Sent: August 06, 2007 at 11:13 am

DEQ to hold public meeting on Staunton River PCB study

FOR IMMEDIATE RELEASE
August 2, 2007

Contact:
Bill Hayden
(804) 698-4447
wphayden@deq.virginia.gov


RICHMOND, VA. -- The Virginia Department of Environmental Quality will host a public meeting on August 7 at 6:30 p.m. in the Brookneal Elementary School to discuss a water quality study of the Staunton (lower Roanoke) River.

The DEQ South Central Regional Office in Lynchburg has been studying the water quality of the Staunton River from Altavista in Campbell County to Clover in Halifax County. Elevated levels of PCBs, or polychlorinated biphenyls, have been found in fish from the river. The PCB levels restrict the consumption of some fish from the Staunton River. At the meeting in Brookneal, DEQ will discuss the water quality study, monitoring efforts and cleanup activities.

As part of the study, DEQ is working to identify sources of PCB compounds. Initial testing indicates that at least three locations require additional testing to identify possible PCB sources in the river. These locations are Burlington Industries in Hurt, the Altavista wastewater treatment plant and the Dan River plant in Brookneal.

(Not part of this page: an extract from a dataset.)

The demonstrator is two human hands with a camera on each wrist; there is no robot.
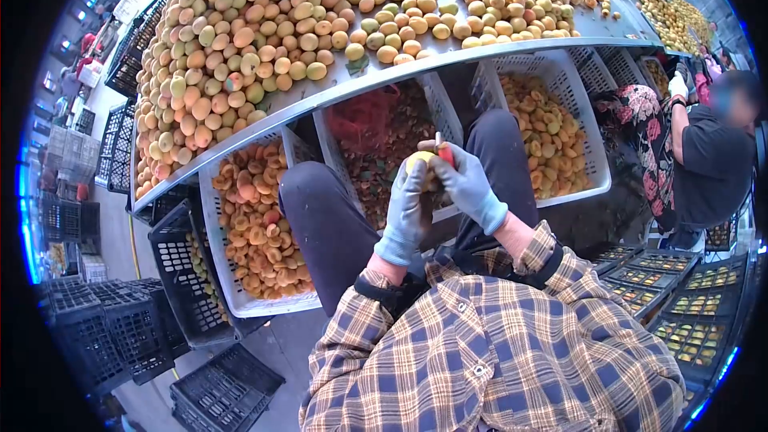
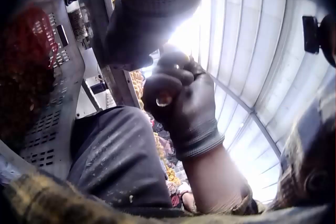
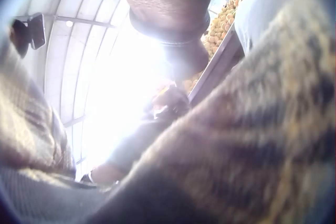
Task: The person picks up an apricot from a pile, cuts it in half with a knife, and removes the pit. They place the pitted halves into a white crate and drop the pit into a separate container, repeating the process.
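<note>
While I sat with my knees under the desk, my left hand curled around an apricot, holding it above my lap. My right hand gripped a red-handled knife against the fruit. White crates of halved apricots stood below, and whole fruit lay heaped on the desk.

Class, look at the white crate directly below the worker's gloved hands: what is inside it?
The white crate holds dark brownish scraps and a red mesh bag. The left hand, right hand and knees cover its near part.
</note>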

In January 2006, DEQ took samples of water discharged from each location. The total concentration of PCBs was 60.4 parts per trillion in water discharged from Burlington Industries, 2.2 ppt in water discharged from the Altavista wastewater treatment plant and 0.5 ppt in water discharged from the Dan River plant in Brookneal. The maximum allowable amount of PCBs in surface waters is 1.7 ppt under Virginia’s water quality standards. To confirm these initial test results, DEQ will conduct additional sampling in August 2007.

The Dan River plant stopped industrial operations in September 2006. The Altavista treatment plant receives wastewater from BGF Industries. The BGF Industries plant has been previously identified as a PCB source, and DEQ continues to work with the company to address contamination at the site.

In 2006, DEQ obtained fish tissue samples from the Staunton River. Results from these tests indicate that PCB concentrations in fish tissue ranged from 7 to 1,712 parts per billion, with the highest amounts found near Clover. The Virginia Department of Health level of concern is 50 ppb for PCBs in fish tissue.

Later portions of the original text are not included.